REGINA – More than 25,000 Syrian refugees now call Canada home, but for many the task of integrating into society still looms.

The Regina Public Library is offering one-on-one tutoring for newcomers looking to learn English. In December, while preparing for the influx of Syrian refugees, the library put out a call for more volunteers to help with the program.

READ MORE: Regina Public Library seeking volunteer English tutors


“We’ve had overwhelming support from the community,” manager of community engagement and programming at RPL, Nancy MacKenzie said. “Three hundred and twenty-seven volunteers from Regina have come forward since the beginning December to volunteer with the library.”

One of those volunteers is Lil Morris. While only in her third week tutoring English, she’s noticed a marked improvement in her pupil, Bhupinder Hambaul.

“She works really hard, you can tell her heart is in it. She wants to learn,” Morris said.

“I can read, but [I’m] not confident to speak out or something like that. That is why I want to build my confidence,” Hambaul added after her weekly lesson.

There are over 1,200 Syrian refugees living in Saskatchewan, a number that continues to rise. Government officials initially expected 850 refugees in the province.

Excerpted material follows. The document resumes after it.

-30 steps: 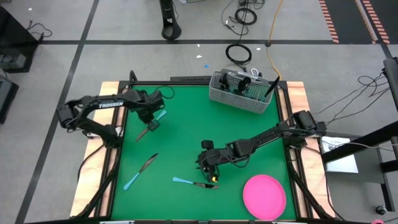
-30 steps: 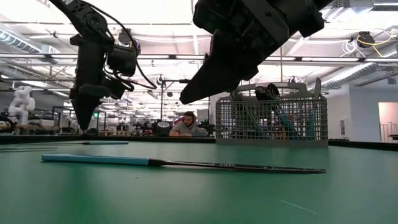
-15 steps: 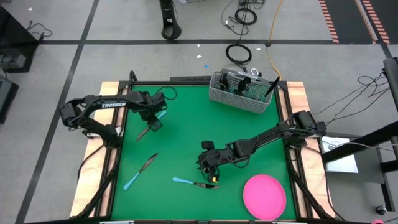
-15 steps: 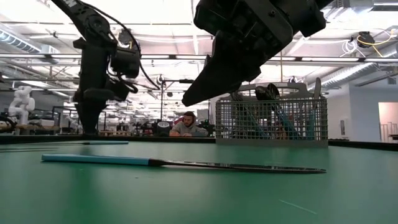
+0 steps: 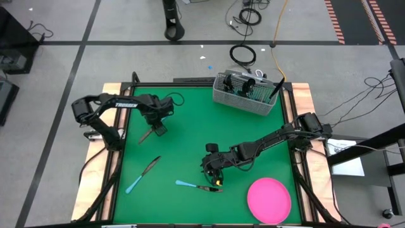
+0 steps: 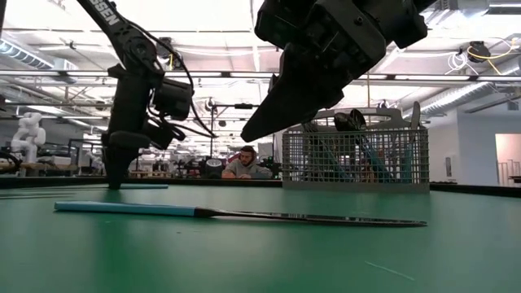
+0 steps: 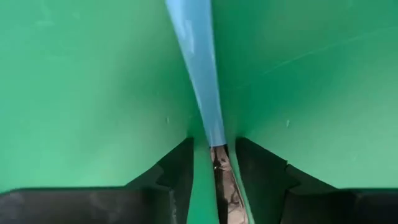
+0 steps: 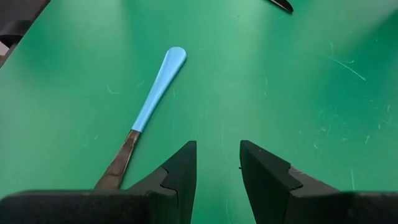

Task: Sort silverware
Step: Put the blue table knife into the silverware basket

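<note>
Over the far left part of the green table (image 5: 183, 145) our left gripper (image 7: 214, 163) reaches down to the mat, its fingers spread apart on either side of a knife (image 7: 202, 93), right where the light blue handle joins the dark blade. We cannot tell from the wrist view whether the fingers touch it yet. From above, this knife (image 5: 149, 133) lies slanted beneath the gripper (image 5: 158, 126).

Near the middle of the table our right gripper (image 5: 212, 171) hangs above the mat with its fingers apart and nothing between them. Just on its near side lies a second knife (image 5: 195, 186), handle pointing left; the right wrist view shows it (image 8: 144, 124) flat on the mat beside the open fingers (image 8: 181, 168), not between them. In the low view it stretches across the foreground (image 6: 236, 213).

A third blue-handled piece (image 5: 142, 175) lies slanted at the near left, well apart from both arms.

At the far right edge stands the grey wire caddy (image 5: 245, 94), with several pieces of silverware (image 6: 356, 130) upright inside. A pink plate (image 5: 269, 200) sits at the near right corner.

Beyond the table, a person (image 6: 242, 163) sits in the room.
</note>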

READ MORE: Syrian refugee enrolment increases in Regina as school feels strain on resources

“We always had a feeling there would be more.”

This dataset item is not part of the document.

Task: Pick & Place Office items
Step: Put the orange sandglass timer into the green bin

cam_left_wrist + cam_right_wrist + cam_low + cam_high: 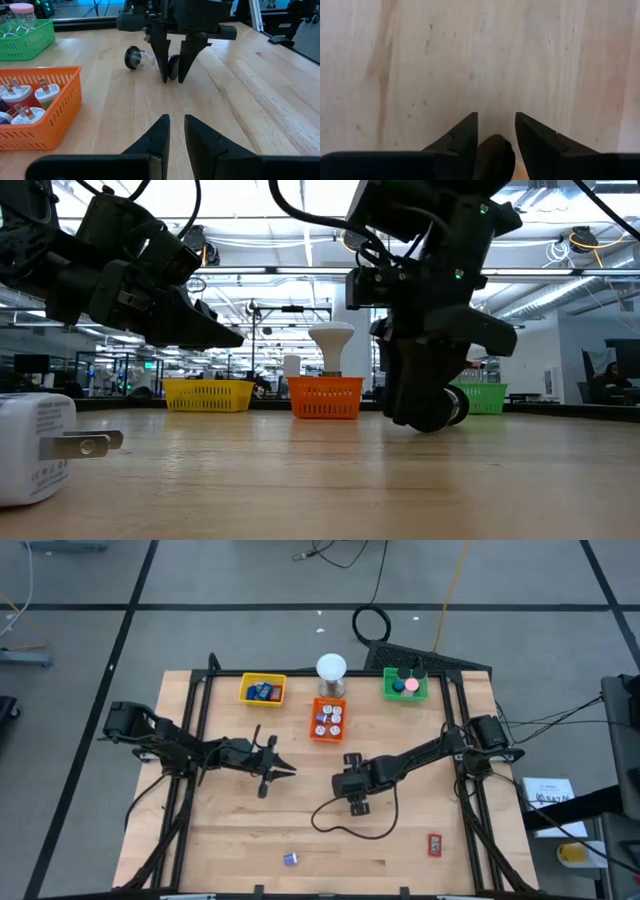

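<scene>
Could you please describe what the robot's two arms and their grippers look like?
Both arms are dark, jointed links. The left gripper ends in two flat, wedge-shaped black fingers that taper to points. The right gripper has the same tapering black fingers under a blocky black body. A black cable loops over the table below the right arm.

Two matte black jointed arms [180,745] trail black cables; tapered, wedge-shaped fingers [197,142], apparently unmarked.
</scene>
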`<state>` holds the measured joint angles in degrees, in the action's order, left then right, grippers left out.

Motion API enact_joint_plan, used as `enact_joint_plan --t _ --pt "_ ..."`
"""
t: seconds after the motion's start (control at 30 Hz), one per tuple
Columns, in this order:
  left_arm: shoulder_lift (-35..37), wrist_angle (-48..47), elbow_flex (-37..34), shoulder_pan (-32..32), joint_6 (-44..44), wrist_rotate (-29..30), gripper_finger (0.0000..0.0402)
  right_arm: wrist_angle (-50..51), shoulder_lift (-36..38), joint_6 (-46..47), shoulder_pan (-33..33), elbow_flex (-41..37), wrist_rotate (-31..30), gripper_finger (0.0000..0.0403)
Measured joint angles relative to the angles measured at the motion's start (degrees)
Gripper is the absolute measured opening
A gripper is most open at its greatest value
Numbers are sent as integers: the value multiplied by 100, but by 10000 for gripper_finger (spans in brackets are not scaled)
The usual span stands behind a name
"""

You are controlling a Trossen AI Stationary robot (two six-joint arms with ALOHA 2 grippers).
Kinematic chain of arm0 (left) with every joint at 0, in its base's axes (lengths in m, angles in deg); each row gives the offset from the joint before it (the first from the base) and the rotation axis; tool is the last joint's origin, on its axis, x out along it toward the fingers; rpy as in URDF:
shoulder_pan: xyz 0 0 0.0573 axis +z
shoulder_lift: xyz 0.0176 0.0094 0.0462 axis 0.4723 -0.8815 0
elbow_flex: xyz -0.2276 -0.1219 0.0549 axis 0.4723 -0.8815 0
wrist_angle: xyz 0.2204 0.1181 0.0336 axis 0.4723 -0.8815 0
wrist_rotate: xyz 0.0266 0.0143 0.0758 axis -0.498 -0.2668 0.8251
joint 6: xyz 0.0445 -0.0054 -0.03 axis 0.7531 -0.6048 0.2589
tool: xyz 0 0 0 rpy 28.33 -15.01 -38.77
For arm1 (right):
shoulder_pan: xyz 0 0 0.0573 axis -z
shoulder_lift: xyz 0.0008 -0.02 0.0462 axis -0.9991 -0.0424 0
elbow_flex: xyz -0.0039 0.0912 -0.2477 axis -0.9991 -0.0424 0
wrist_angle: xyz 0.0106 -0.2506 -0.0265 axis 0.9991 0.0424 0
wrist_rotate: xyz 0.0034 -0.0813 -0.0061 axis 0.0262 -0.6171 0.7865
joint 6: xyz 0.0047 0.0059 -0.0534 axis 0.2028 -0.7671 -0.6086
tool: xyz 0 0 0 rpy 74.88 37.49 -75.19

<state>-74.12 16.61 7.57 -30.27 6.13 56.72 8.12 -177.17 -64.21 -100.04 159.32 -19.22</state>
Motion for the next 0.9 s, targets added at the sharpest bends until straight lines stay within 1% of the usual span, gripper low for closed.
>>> enact_joint_plan --t 0.07,0.13,0.27,0.43,0.53,0.63,0.7,0.83,0.9 --pt "0 0 0 0 2 0 56 43 60 -124 -4 -2 -177 122" --pt "0 0 0 1 1 1 56 71 145 -210 -15 27 -391 133" --pt "0 0 0 2 9 0 56 338 359 -227 -71 270 -850 177" --pt "0 -2 0 2 8 0 56 938 535 -156 -162 612 -853 243" --pt "0 -1 0 -2 7 -2 56 1597 522 -199 -212 649 -832 266" --pt "0 -2 -2 -2 4 -2 56 2141 455 -213 -227 651 -846 273" --pt "0 -2 -2 -2 4 -2 56 2216 376 -315 -227 648 -845 272" --pt "0 0 -2 -2 4 -2 56 1944 296 -638 -227 660 -824 264" --pt "0 0 -2 -2 4 -2 56 1803 198 -737 -225 651 -682 260"
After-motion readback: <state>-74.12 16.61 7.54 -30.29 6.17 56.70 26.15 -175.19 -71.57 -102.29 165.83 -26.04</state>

While other provinces like Ontario and New Brunswick are struggling to move Syrian refugees from temporary housing in hotel rooms, the additional refugees in Saskatchewan have been handled quickly.

WATCH: Feds near Syrian refugee resettlement goal, but short on housing

“It means working more hours, contacting more landlords,” manager of settlement and family services at Regina Open Door Society Getachew Woldeyesus said. “But we had done all the homework ahead of time before they arrived. So some of the resources was in place.”

Also, contrary to other communities across Canada, finding places to stay has not been an issue.

“It sort of was the perfect opportunity in terms of the supply of housing,” CEO of the Regina and District Chamber of Commerce John Hopkins said. “There was a good supply of accommodations whether it was rental, or a single family or whether it be condo.”